= Leapfrog appeal =

Judicial process

In legal procedure, a leapfrog appeal is a special and relatively rare form of appeal in which a case is appealed directly from a lower court to a higher court, skipping an intermediate appellate court. For example, in England & Wales, an appeal from the High Court to the Supreme Court, thereby skipping the Court of Appeal.

==England and Wales==
A leapfrog appeal may be brought from the High Court to the Supreme Court (or previously the House of Lords), thereby skipping the Court of Appeal.

The procedure is governed by Part II of the Administration of Justice Act 1969 as amended. In summary, if the High Court judge considers that the relevant conditions are met, and that the case is suitable for a leapfrog appeal, then they may grant a certificate to that effect (section 12(1) of the Act). If a certificate is granted, any of the parties to the proceedings may apply to the Supreme Court for leave to make a leapfrog appeal, which if granted enables the leapfrog appeal to take place (section 13).

The High Court judge may not grant a certificate unless the "relevant conditions" in section 12(3), or the "alternative conditions" in section 12(3A) are met. The "relevant conditions in section 12(3) are that:

a point of law of general public importance is involved in that decision and that that point of law either—

(a) relates wholly or mainly to the construction of an enactment or of a statutory instrument, and has been fully argued in the proceedings and fully considered in the judgment of the judge in the proceedings, or

(b) is one in respect of which the judge is bound by a decision of the Court of Appeal or of the Supreme Court in previous proceedings, and was fully considered in the judgments given by the Court of Appeal or the Supreme Court (as the case may be) in those previous proceedings.

The "alternative conditions" in section 12(3A) are that:

a point of law of general public importance is involved in the decision and that—

(a) the proceedings entail a decision relating to a matter of national importance or consideration of such a matter,

(b) the result of the proceedings is so significant (whether considered on its own or together with other proceedings or likely proceedings) that, in the opinion of the judge, a hearing by the Supreme Court is justified, or

(c) the judge is satisfied that the benefits of earlier consideration by the Supreme Court outweigh the benefits of consideration by the Court of Appeal.

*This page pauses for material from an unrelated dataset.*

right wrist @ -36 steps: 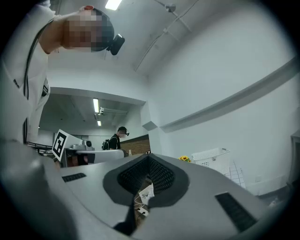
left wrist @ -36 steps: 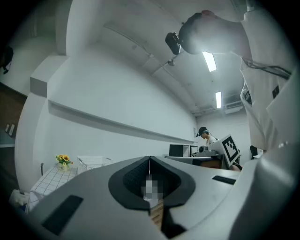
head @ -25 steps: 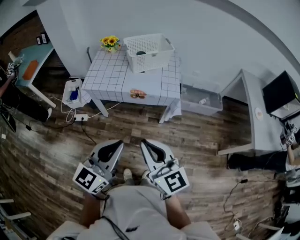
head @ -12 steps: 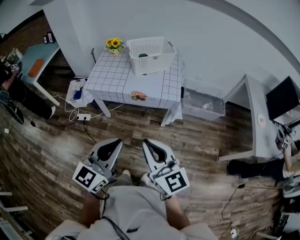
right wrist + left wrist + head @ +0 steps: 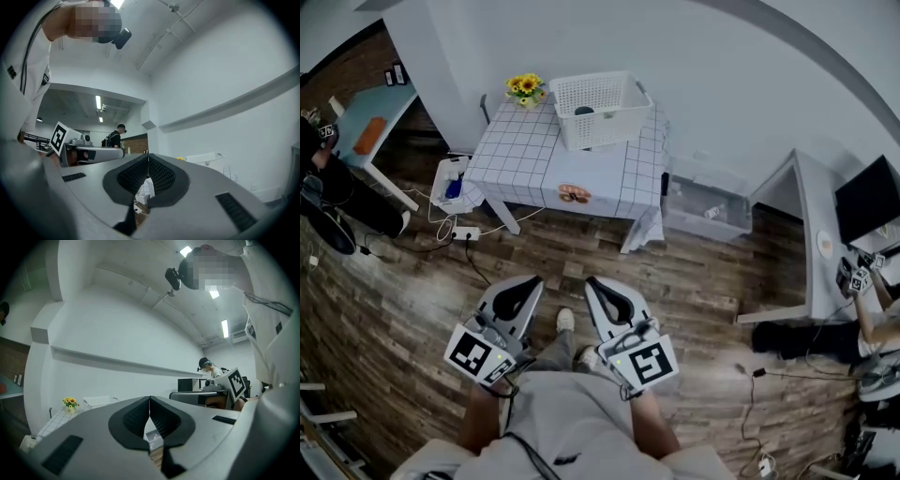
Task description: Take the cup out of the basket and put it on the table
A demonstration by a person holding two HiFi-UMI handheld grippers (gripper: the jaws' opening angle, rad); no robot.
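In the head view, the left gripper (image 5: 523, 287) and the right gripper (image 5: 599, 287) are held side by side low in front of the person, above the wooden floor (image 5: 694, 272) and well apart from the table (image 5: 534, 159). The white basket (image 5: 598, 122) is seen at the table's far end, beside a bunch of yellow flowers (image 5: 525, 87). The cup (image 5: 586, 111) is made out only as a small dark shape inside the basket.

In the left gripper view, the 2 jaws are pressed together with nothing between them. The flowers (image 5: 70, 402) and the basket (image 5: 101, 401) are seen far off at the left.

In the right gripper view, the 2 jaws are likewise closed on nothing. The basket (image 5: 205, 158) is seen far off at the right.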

Key contemporary examples include the leapfrog appeals in the Miller case, and the Cherry and Miller joint cases, both major judicial review appeals heard by the Supreme Court en banc.

== Hong Kong ==
Under the Hong Kong Court of Final Appeal Ordinance, certain civil appeals from the Court of First Instance may be made directly to the Court of Final Appeal, skipping the Court of Appeal.

==Ireland==
Article 35.5.4 of the Constitution of Ireland provides for a leapfrog appeal from the High Court to the Supreme Court, thereby skipping the Court of Appeal.

Under Article 35.5.4, a leapfrog appeal may be brought if the Supreme Court is satisfied that there are exceptional circumstances warranting a direct appeal to it, and either the decision of the High Court involves a matter of general public importance, or the interests of justice require.

==United States==

The US equivalent of a leapfrog appeal is certiorari before judgment, a procedure under which the Supreme Court is asked to immediately review the decision of a district court without an appeal having been decided by a court of appeals, for the purpose of expediting the proceedings and obtaining a final decision.